▸ **To do**
In the entries below, find the line with "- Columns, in" and the line with "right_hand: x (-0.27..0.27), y". Reproduce those two lines and every line between them exactly, and nothing more.
******
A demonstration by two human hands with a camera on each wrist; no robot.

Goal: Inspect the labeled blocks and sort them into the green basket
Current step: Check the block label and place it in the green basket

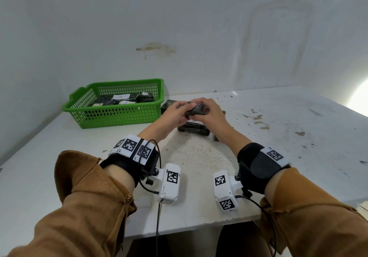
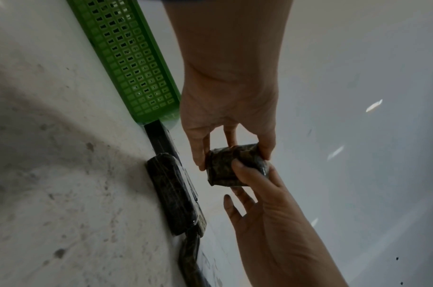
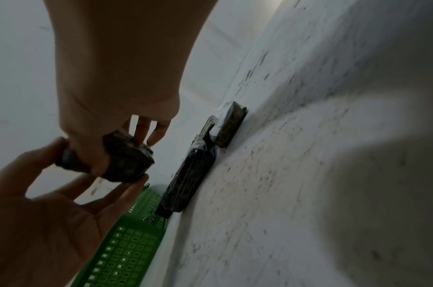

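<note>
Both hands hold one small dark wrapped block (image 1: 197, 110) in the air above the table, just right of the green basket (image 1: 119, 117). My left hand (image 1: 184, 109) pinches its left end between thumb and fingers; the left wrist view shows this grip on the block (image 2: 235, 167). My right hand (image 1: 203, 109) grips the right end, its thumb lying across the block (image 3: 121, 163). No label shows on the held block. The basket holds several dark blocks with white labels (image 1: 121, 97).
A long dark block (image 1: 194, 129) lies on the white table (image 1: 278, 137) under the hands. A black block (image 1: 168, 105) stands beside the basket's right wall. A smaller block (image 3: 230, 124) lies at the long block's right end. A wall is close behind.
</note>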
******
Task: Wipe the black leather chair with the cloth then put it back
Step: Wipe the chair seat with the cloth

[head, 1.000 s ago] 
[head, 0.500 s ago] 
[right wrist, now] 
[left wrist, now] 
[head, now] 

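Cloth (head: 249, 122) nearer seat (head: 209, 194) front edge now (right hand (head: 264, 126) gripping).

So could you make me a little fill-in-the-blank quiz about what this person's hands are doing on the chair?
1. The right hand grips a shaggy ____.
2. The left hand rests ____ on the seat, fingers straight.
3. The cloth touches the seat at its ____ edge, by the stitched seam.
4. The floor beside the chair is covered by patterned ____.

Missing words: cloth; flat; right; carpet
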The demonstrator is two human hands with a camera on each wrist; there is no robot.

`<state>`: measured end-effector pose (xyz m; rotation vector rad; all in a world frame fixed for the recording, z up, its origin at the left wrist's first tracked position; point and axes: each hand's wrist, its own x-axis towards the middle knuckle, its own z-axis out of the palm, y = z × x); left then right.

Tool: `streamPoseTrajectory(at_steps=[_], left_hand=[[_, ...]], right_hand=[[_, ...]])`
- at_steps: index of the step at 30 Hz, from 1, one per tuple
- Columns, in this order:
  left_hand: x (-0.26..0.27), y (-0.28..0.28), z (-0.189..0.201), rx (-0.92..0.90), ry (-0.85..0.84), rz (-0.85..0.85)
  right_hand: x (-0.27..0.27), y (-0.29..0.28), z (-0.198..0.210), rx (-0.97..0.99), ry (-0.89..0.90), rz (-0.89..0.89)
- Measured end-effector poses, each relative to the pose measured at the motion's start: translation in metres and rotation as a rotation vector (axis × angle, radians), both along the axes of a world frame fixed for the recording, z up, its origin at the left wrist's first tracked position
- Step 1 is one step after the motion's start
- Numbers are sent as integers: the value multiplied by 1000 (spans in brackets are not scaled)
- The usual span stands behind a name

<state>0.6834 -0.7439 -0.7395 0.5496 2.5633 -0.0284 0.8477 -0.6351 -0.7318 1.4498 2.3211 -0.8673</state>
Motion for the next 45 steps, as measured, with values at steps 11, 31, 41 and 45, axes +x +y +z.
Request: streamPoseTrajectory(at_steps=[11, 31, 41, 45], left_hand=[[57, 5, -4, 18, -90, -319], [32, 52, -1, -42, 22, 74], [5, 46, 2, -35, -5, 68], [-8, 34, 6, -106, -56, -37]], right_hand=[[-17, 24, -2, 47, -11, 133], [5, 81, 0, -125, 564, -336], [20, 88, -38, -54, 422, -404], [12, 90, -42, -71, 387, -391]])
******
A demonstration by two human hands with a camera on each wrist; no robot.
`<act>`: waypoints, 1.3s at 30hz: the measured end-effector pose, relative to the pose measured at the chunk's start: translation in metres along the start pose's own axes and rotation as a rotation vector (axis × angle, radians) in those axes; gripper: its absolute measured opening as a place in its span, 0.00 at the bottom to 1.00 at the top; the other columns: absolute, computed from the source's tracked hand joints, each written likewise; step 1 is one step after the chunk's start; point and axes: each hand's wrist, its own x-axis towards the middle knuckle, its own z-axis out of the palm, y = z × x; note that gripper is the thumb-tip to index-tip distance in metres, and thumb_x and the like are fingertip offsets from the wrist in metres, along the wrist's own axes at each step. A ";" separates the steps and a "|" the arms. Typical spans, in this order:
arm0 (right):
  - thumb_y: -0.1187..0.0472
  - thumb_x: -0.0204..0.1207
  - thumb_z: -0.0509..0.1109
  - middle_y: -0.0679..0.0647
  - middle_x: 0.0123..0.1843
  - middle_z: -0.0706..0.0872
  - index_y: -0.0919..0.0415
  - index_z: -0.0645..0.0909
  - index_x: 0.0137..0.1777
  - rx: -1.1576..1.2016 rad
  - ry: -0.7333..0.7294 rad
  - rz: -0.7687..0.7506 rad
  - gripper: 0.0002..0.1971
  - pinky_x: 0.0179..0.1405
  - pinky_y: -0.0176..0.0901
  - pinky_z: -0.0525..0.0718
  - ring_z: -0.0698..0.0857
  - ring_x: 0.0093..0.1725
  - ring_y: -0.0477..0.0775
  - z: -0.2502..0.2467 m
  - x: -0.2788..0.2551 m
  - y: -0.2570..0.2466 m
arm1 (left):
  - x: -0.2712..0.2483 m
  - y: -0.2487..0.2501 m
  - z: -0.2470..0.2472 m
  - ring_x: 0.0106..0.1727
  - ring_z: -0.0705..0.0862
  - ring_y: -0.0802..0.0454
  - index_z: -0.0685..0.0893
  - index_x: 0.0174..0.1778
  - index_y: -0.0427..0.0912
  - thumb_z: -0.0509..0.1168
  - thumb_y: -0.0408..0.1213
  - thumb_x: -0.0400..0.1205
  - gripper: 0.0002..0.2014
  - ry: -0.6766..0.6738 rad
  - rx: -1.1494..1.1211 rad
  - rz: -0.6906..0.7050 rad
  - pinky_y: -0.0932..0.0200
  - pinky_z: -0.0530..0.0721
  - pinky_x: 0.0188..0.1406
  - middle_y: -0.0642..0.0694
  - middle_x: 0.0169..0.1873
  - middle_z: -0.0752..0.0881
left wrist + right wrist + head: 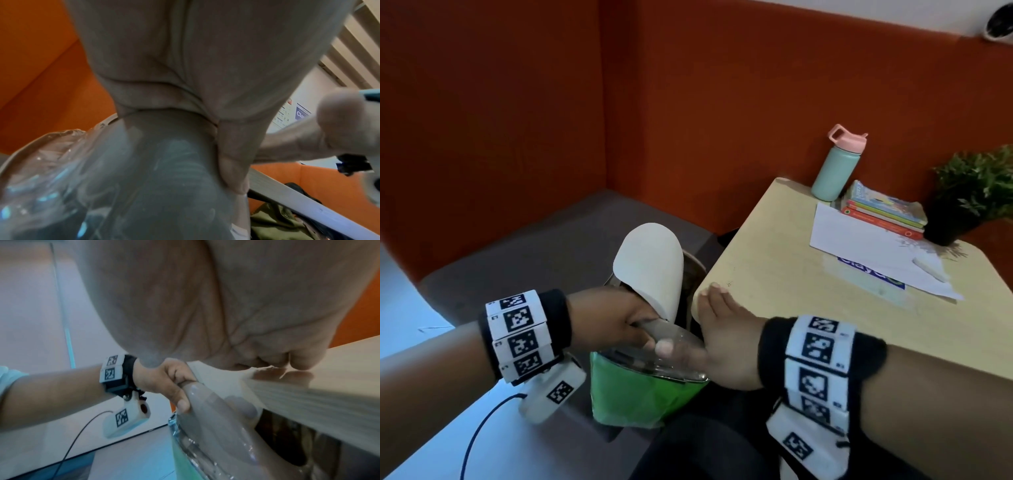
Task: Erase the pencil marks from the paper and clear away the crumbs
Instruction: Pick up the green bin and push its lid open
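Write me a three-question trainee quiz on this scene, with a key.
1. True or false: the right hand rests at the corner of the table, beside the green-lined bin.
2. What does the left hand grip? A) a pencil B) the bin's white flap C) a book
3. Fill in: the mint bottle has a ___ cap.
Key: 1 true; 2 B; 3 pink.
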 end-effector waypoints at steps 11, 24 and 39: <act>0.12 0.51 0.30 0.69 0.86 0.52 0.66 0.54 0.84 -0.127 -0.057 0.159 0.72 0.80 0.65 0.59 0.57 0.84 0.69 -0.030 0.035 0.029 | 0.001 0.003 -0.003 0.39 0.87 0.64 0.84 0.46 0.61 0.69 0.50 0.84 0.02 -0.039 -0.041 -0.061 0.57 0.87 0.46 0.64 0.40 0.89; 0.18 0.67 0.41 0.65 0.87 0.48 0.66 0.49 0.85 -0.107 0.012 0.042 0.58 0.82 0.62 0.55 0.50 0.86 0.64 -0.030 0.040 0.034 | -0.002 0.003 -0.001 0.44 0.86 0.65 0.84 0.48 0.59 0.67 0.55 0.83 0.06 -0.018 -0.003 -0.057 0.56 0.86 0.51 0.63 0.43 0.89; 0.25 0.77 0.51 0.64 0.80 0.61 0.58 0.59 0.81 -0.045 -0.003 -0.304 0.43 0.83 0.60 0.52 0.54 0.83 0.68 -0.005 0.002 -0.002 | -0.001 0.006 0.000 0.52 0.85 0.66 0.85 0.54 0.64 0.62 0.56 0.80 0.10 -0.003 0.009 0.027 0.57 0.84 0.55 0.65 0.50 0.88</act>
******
▸ **Answer to this task**
- Columns, in this order:
  left_hand: x (-0.26..0.27), y (-0.28..0.28), z (-0.189..0.201), rx (-0.92..0.90), ry (-0.85..0.84), rz (-0.85..0.85)
  right_hand: x (-0.27..0.27), y (-0.29..0.28), z (-0.198..0.210), rx (-0.97..0.99), ry (-0.89..0.90), rz (-0.89..0.89)

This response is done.